The Green Party, once a coalition of feminists, environmentalists and left-leaning activists, has morphed into a political movement headed by consumer advocate Ralph Nader.
The Libertarians, founded in the early 1970s, are by sheer numbers the nation's most successful third party. More than 300 Libertarians have won offices around the country on their less-government platform, although none have been elected to Congress or other high-ranking positions.
The Natural Law Party, an international movement founded in 1992 on the belief man-made laws should match nature's laws, has drawn supporters from Ross Perot's fractured Reform Party, the remains of which nominated conservative Pat Buchanan for president.

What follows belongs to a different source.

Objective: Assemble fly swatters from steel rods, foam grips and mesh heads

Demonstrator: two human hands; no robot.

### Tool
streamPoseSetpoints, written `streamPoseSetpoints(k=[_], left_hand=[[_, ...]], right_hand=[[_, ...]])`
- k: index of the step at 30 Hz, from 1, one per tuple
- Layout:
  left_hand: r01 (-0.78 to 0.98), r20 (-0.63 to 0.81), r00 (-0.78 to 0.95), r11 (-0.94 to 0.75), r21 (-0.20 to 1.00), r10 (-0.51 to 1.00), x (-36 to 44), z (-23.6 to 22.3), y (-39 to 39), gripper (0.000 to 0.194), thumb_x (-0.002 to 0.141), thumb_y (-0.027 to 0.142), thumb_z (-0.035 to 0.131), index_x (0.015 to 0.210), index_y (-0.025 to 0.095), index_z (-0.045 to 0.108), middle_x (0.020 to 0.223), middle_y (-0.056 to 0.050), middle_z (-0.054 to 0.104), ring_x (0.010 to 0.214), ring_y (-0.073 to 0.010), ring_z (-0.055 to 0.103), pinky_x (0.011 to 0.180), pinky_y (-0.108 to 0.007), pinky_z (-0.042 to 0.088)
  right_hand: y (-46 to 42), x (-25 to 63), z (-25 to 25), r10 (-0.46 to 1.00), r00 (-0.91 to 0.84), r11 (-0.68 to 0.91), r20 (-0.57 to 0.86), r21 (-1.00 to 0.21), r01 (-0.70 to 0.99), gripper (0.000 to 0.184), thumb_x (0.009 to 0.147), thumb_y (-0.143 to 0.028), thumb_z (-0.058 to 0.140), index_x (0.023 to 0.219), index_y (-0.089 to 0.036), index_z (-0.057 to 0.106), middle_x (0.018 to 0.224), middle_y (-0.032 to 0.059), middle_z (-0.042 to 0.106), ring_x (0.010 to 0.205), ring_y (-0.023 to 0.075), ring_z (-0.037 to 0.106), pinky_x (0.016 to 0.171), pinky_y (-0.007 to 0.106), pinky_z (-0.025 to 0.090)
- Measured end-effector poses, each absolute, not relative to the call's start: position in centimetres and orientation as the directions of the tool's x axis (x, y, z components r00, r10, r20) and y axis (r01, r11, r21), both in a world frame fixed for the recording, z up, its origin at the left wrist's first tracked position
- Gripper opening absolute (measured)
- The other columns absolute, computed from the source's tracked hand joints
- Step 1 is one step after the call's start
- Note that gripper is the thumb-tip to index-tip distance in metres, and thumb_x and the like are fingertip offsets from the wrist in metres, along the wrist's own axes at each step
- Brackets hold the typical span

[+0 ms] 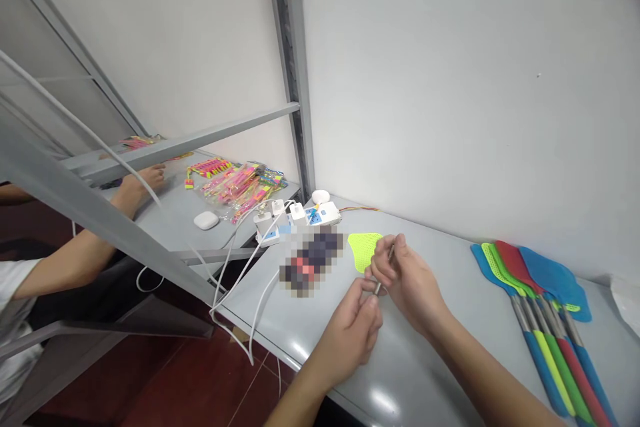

If history is any indication, all of the third parties face an uphill battle for national success in the American political system.
The Rough Rider tried it
Third-party activity in races for local offices isn't well-documented, but smaller parties have participated in presidential elections for decades, according to Zane Miller, a University of Cincinnati professor emeritus specializing in history in politics.
"Third parties are as American as apple pie," Miller says.
Abraham Lincoln, the first Republican president, won a four-way race featuring a split Democratic party and the Constitutional Union Party.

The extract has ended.